You know, the <x:parse> tag is used to parse XML content given in its source attribute or in its tag body.

 

JSTL <x:parse> Syntax:

<x:parse

  var="<string>"

  varDom="<string>"

  scope="<string>"

  scopeDom="<string>"

  doc="<string>"

  systemId="<string>"

  filter="<string>"/>

 

Attributes:

Name

Required

Description

var

False

Name of the scoped variable for the parsed XML document. The type of this variable is implementation dependent.

varDom

False

Name of the scoped variable for the parsed XML document.
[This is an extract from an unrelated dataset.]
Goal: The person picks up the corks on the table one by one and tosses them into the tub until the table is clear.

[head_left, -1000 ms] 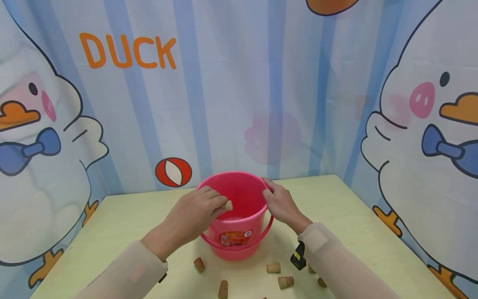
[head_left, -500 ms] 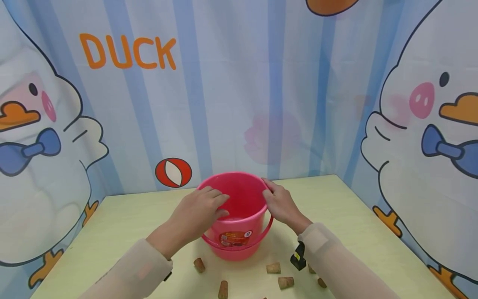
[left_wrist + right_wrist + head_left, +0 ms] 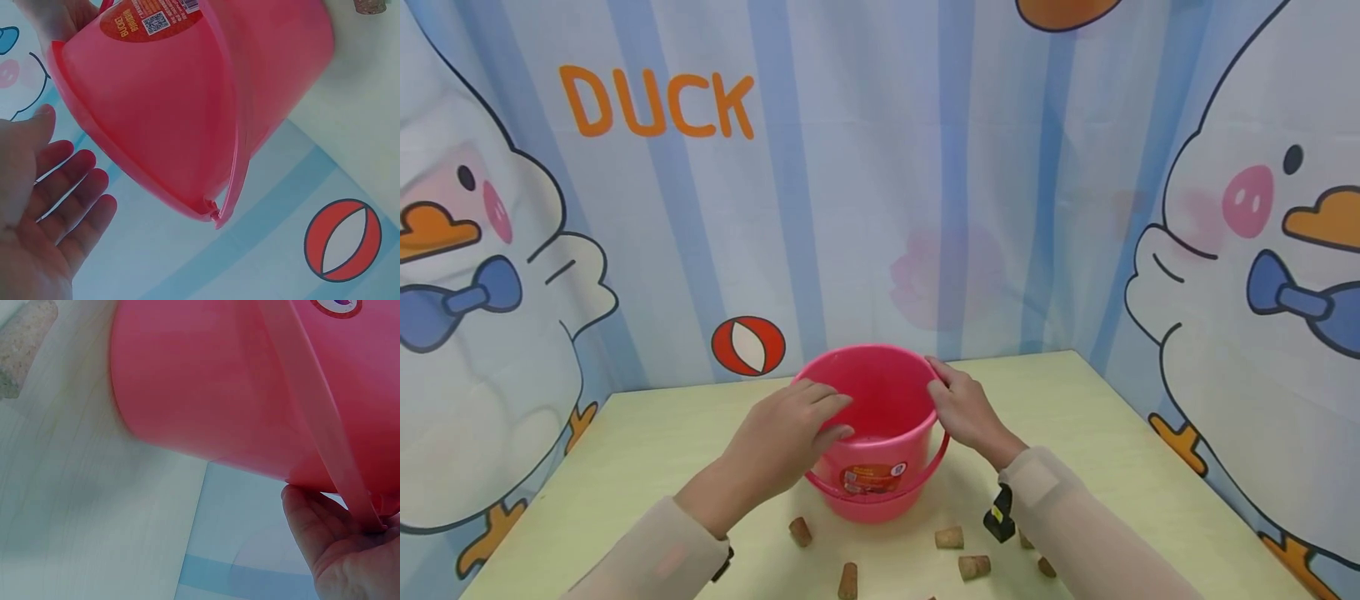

The type of this variable is org.w3c.dom.Document.

scope

False

Scope to store the var.

scopeDom

False

Scope to store the varDom.

doc

False

XML document to be parsed.

systemId

False

The URI of the XML document being parsed.

filter

False

The filter to be applied to the source document.

 

JSTL <x:parse> Example:

The following JSP code snippet parses an XML document and displays node located at position [1].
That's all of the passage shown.